## [WHAT YOU SHOULD DO]
From the first line to the last, restate the material word for word; pictures stay out.

## [DATA BLOCK]
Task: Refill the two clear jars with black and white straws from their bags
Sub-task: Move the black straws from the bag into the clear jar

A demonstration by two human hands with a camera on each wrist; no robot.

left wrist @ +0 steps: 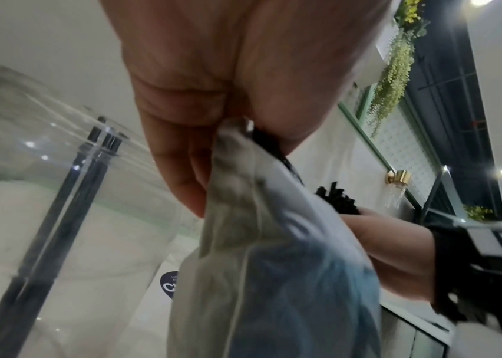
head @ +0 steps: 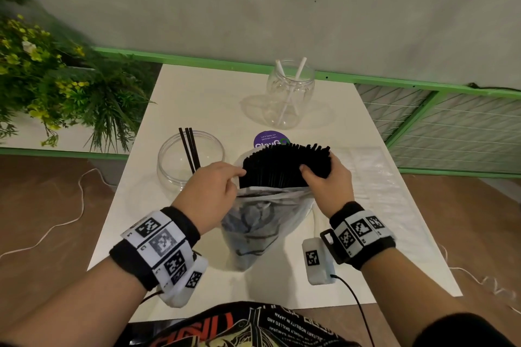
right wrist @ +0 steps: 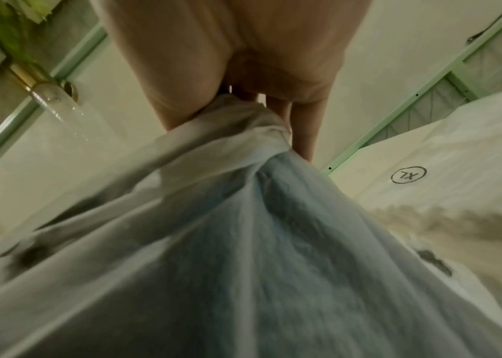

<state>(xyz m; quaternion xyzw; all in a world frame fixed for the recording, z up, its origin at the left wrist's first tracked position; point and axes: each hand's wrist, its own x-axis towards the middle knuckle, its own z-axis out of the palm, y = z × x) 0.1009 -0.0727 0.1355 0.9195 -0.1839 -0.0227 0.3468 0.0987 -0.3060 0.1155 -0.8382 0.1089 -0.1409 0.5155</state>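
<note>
Hands: my left hand (head: 210,191) pinches the near-left lip of the translucent bag (head: 259,231), thumb and fingers closed on the plastic; my right hand (head: 327,187) is wrapped round the right side of the bundle of black straws (head: 284,165), fingers curled behind it and thumb in front
Straw bundle: stands half out of the bag mouth, long axis close to upright and leaning a little away from me, tips fanned along the top
Target jar: the wide clear jar (head: 191,158) with three black straws (head: 189,149) leaning in it sits to the left of the bundle, just beyond my left hand
Nearer hand: the left is closest to that jar, but it has only the bag; the straws are in the right, so I judge the carry goes leftward across the bag
Other jar: the second clear jar (head: 290,93) with two white straws (head: 293,84) stands further back, to the right, well apart
White-straw bag: the flat clear packet (head: 375,177) at my right appears to be it; I cannot tell its contents
Left wrist view: confirms the pinch on the bag edge (left wrist: 234,155)
Risk: as I judge it, the bundle may splay once clear of the bag
</note>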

## [REPLY]
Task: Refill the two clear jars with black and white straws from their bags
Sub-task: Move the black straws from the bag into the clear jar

A demonstration by two human hands with a camera on each wrist; no robot.

left wrist @ +0 steps: 
head @ +0 steps: 
right wrist @ +0 steps: 

<state>(xyz m; quaternion xyzw; all in a world frame fixed for the recording, z up, its origin at the left wrist's first tracked position; point and axes: each hand's wrist, its own x-axis towards the middle knuckle, its own z-axis out of the palm, y = z × x) 0.1009 -0.0727 0.1355 0.9195 -0.1839 -0.0227 0.3468 0.0987 -0.3060 0.1155 -0.8382 0.1089 -0.1409 0.5155</state>
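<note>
Hands: my left hand (head: 210,191) pinches the near-left lip of the translucent bag (head: 259,231), thumb and fingers closed on the plastic; my right hand (head: 327,187) is wrapped round the right side of the bundle of black straws (head: 284,165), fingers curled behind it and thumb in front
Straw bundle: stands half out of the bag mouth, long axis close to upright and leaning a little away from me, tips fanned along the top
Target jar: the wide clear jar (head: 191,158) with three black straws (head: 189,149) leaning in it sits to the left of the bundle, just beyond my left hand
Nearer hand: the left is closest to that jar, but it has only the bag; the straws are in the right, so I judge the carry goes leftward across the bag
Other jar: the second clear jar (head: 290,93) with two white straws (head: 293,84) stands further back, to the right, well apart
White-straw bag: the flat clear packet (head: 375,177) at my right appears to be it; I cannot tell its contents
Left wrist view: confirms the pinch on the bag edge (left wrist: 234,155)
Risk: as I judge it, the bundle may splay once clear of the bag
</note>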

This finishes the answer to the exercise.